Heart disease teaser drugs

  There really hasn’t been much interesting talk this year about ivabradine, a drug marketed in Europe by the French company Schweppes under the trade name Corlentor, Procoralan, for the treatment of heart failure and stable angina. It is not yet available for sale in the United States, where Amgen is advancing its commercialization. In April of this year, the FDA has granted fast-track status to ivabradine to facilitate drug development and expedited review for serious diseases. Ivabradine is an oral, specific If current blocker, the first pure heart rate lowering factor, the first selective specific If inhibitor, acting selectively on the sinus node, Ivabradine significantly slows sinus rhythm, and unlike other negative frequency drugs (such as beta-blockers and calcium antagonists), Ivabradine has no effect on intracardiac conduction, myocardial contractility or ventricular repolarization.  It is the drug that has performed nothing else but windy this year.

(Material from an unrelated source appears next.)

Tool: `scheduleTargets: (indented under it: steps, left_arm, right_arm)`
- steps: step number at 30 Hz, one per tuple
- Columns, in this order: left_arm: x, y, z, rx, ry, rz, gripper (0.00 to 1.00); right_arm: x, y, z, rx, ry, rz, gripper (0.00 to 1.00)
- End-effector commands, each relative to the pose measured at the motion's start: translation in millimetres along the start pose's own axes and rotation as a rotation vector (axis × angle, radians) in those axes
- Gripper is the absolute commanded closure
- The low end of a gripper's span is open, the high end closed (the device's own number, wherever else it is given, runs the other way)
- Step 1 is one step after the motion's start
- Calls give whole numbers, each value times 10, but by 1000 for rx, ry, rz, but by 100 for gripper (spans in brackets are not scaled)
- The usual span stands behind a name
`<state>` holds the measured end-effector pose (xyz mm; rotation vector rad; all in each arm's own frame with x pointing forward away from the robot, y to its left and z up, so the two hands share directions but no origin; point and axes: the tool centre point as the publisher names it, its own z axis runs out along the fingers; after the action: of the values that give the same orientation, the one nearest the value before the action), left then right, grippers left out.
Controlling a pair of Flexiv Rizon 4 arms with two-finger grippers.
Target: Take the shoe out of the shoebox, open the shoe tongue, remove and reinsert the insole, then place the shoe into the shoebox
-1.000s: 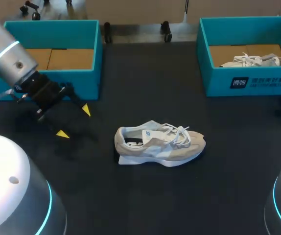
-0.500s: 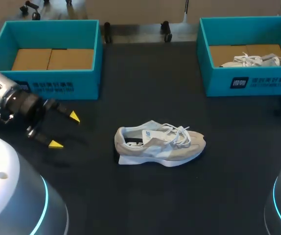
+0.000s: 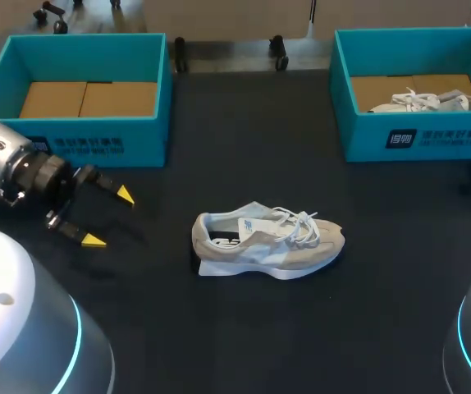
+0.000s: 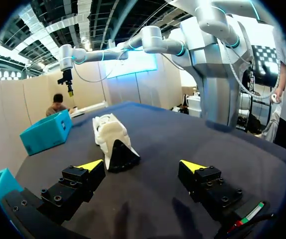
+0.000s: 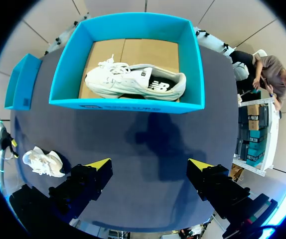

A long SIGNIFY clinical trial was followed by not only surprising results, but also gripping and troubling events. The clinical trial studied the effects of high-dose ivabradine on up to 19,000 people with stable angina, and some serious problems arose in such a large sample (more than 12,000 people). The EMA Drug Risk Assessment Committee concluded that ivabradine should be used only when the patient’s resting heart rate is at least 70 beats per minute, and that ivabradine should only be used for alleviating the symptoms of angina and has not been shown to be beneficial in reducing the risk of cardiovascular and heart failure mortality.  Something interesting came from the SIGNIFY clinical investigators at the European Society of Cardiology meeting (ESC) in Barcelona, when at the last minute they dropped out of a planned press conference to discuss the results of the SIGNIFY clinical trial and told the ESC that the EMA had asked them to remain calm until the EMA had reached a finding. However, the EMA denied this claim and said that the EMA never asked that SIGNIFY clinical trial investigators not discuss or evaluate their trial and that investigators were free to publish a discussion of their findings.  Given the news we’ve gotten so far about Ivabradine, it’s not funny that many cardiovascular experts who have nothing to do with Amgen and Schweppes suspect that doctors really have no reason to prescribe the drug.